Between its outstanding beaches and charming mountains, Huelva displays beautiful interior plains of fertile soils and peaceful rural landscapes, where time seems to run even more slowly than in the rest of the province. Perhaps for that reason many of the international expatriates choose this area to settle. With the beaches and the sierra a short drive away this might be the right place to create and care of that orchard one always talks about.
The ruins of San Marcos castle disclose the village history as an strategic defensive post overlooking the river and, at the opposite shore, Portugal.
Sanlúcar –like neighboring Villablanca— has become in the last few years a magnet for international expatriates looking for an authentic place, quiet and, at the same time, close to Ayamonte´s gorgeous beaches, Huelva city –45 miles away– and, of course, Portugal.
A short ferry trip takes you to Alcoutim, on the Portuguese bank of the Guadiana. You can also drive through the Ayamonte bridge, but it adds 40 miles to the trip. If looking for an adrenaline rush, you can use the first international zip line ever: eight hundred yards and one minute frantic descent separate both countries.
Riotinto is the heart of Huelva´s mining basin, which includes the villages of Zalamea la Real and Nerva, and the boroughs of Campillo and Berrocal.
Considered the oldest mines in the world, myths talk about these being the fabled mines of King Salomon. The wealth of this soil was legendary in ancient times, drawing first the interest of Phoenicians, followed by Greek, Carthaginian and Roman rule. Silver was then the most appreciated metal, and copper would be the draw for British companies in the XIX century. The Riotinto Mining Company would leave in Huelva the practice of Golf and Soccer for the first time in Spain as well as a notorious group of architectural works.
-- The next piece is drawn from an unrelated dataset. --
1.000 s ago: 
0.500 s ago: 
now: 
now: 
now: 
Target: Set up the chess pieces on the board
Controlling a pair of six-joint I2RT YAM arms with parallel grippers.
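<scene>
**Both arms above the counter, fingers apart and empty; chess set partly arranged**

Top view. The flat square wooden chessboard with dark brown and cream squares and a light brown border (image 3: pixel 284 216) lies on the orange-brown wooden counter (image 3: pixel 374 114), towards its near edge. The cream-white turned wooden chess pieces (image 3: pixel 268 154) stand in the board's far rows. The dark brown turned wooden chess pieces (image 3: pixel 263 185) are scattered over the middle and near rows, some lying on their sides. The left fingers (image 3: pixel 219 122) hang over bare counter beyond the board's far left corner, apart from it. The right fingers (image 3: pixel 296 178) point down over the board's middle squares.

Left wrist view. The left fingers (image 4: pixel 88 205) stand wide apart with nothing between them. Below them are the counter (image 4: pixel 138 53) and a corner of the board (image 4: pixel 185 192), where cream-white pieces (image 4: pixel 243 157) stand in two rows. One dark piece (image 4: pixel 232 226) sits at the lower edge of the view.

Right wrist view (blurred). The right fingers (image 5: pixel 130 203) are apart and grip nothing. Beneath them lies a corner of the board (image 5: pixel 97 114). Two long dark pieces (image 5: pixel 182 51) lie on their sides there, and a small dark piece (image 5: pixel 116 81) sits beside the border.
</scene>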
Disrupting the green scenery of the bordering mountains, Riotinto and the mines surface as a sort of surreal landscape, between lunar and martian, depending on the dominant mineral underneath. The Tinto river naming the area (Tinto means “red”, as in “red wine”) gives you an idea of the prevalent color in the waters and the ground. Centuries of mining have produced the very peculiar chemical mix that today is studied by NASA as a probable scenario of what is to be found in Mars.
All this history and science can be lived at the Parque Minero, a unique theme park that includes a train expedition circling some of the biggest open tip mines in Europe, like Corta Atalaya and Cerro Colorado, or the old Roman mine of Cortalago.
The region of El Andévalo covers most of the western part of the province, and gets its name from an ancient god, Andeval, which ended in the altars of the Roman troops that once conquered the area.
The Guadiana river and the numerous dams across its tributaries have produced a very fertile terrain, making of the area one of the main agricultural reserves of Spain.
But what makes el Andévalo unique is its rich history. A crossroads between the sierra, the coast and the river, it is full of vestiges of its numerous settlers, from Visigoths to Romans. It is considered an area of special ethnological interest, as you can find a great diversity of folkloric celebrations, many of them far from the traditional ones associated to the South of Spain.
When it comes to gastronomy, the Andévalo also distinguishes itself from the coast and the sierra, with a more elaborated cuisine based on a type of endemic mushroom, the gurumelo. As for its music, this is the land were one of the most significant styles of flamenco singing was born: the Fandango de Huelva. To go with both, the food and the singing, there is also a famous native aguardiente and other liquors produced from local fruits.
Calañas, Villablanca, Tharsis, Paymogo, Puebla de Guzmán, Valverde del Camino, San Bartolomé, Alosno, El Almendro and Cerro del Andévalo are the main villages, each with its own history, traditions and cuisine.